# [What is needed]
Give back the whole listing below exactly.

# [Supplied information]
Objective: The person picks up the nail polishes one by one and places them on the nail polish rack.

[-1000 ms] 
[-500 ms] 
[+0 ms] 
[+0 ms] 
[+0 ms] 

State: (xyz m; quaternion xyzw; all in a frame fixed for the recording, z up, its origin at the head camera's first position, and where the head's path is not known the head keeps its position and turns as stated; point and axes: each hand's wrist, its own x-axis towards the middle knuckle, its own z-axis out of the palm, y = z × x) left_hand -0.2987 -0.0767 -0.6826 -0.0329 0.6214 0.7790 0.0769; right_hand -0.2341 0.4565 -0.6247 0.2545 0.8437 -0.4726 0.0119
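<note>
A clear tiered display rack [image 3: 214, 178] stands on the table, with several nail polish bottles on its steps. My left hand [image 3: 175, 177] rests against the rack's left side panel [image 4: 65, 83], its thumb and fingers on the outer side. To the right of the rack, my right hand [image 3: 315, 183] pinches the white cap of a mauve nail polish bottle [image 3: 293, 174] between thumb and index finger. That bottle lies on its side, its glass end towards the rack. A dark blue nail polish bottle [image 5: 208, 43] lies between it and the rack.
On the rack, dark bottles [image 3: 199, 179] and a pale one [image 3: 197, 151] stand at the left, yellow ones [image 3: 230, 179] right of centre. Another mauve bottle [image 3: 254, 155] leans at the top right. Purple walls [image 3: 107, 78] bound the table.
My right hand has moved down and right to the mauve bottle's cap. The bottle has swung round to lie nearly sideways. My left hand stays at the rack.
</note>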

# [Output for this exercise]
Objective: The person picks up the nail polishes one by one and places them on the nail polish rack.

[-1000 ms] 
[-500 ms] 
[+0 ms] 
[+0 ms] 
[+0 ms] 

State: (xyz m; quaternion xyzw; all in a frame fixed for the recording, z up, its origin at the head camera's first position, and where the head's path is not known the head keeps its position and turns as stated; point and axes: each hand's wrist, its own x-axis towards the middle knuckle, its own z-axis out of the palm, y = z × x) left_hand -0.2987 -0.0767 -0.6826 -0.0329 0.6214 0.7790 0.0769; right_hand -0.2341 0.4565 -0.6247 0.2545 0.8437 -0.4726 0.0119
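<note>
A clear tiered display rack [image 3: 214, 178] stands on the table, with several nail polish bottles on its steps. My left hand [image 3: 175, 177] rests against the rack's left side panel [image 4: 65, 83], its thumb and fingers on the outer side. To the right of the rack, my right hand [image 3: 315, 183] pinches the white cap of a mauve nail polish bottle [image 3: 293, 174] between thumb and index finger. That bottle lies on its side, its glass end towards the rack. A dark blue nail polish bottle [image 5: 208, 43] lies between it and the rack.
On the rack, dark bottles [image 3: 199, 179] and a pale one [image 3: 197, 151] stand at the left, yellow ones [image 3: 230, 179] right of centre. Another mauve bottle [image 3: 254, 155] leans at the top right. Purple walls [image 3: 107, 78] bound the table.
My right hand has moved down and right to the mauve bottle's cap. The bottle has swung round to lie nearly sideways. My left hand stays at the rack.
</note>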

With the answer given, the exercise is complete.